**WHAT YOU WILL DO:** What is wanted is an exact copy of the lines from the top of the listing through the line containing "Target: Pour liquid".

**RECORDS FOR THIS TASK:**
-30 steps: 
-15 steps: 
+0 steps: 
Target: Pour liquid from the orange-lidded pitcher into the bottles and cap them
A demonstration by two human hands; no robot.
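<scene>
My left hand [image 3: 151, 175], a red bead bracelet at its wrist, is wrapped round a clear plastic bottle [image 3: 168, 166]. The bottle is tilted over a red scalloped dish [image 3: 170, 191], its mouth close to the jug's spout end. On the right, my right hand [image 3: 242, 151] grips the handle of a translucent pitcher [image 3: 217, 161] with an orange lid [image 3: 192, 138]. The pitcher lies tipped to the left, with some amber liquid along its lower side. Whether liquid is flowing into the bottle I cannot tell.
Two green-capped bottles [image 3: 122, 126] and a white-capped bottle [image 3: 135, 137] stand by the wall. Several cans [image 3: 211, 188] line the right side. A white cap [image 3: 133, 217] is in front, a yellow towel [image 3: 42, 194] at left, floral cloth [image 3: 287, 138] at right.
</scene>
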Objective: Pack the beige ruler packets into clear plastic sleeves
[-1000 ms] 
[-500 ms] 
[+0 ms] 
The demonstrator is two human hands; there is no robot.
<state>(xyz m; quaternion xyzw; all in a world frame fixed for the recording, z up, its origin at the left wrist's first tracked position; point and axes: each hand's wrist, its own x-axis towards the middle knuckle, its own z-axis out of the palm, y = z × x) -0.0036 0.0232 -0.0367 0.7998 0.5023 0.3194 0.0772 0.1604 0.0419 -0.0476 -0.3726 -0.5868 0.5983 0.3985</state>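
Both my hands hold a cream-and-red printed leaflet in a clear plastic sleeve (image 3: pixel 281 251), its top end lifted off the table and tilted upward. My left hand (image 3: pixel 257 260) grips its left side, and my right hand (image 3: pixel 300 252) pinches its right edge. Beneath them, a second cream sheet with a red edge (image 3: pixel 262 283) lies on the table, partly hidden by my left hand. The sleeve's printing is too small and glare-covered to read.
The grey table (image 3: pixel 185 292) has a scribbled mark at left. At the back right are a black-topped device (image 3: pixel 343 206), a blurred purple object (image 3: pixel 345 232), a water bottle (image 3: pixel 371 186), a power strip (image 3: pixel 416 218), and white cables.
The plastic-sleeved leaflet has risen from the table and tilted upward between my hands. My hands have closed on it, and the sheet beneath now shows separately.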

**EXERCISE OUTPUT:**
-30 steps: 
-15 steps: 
+0 steps: 
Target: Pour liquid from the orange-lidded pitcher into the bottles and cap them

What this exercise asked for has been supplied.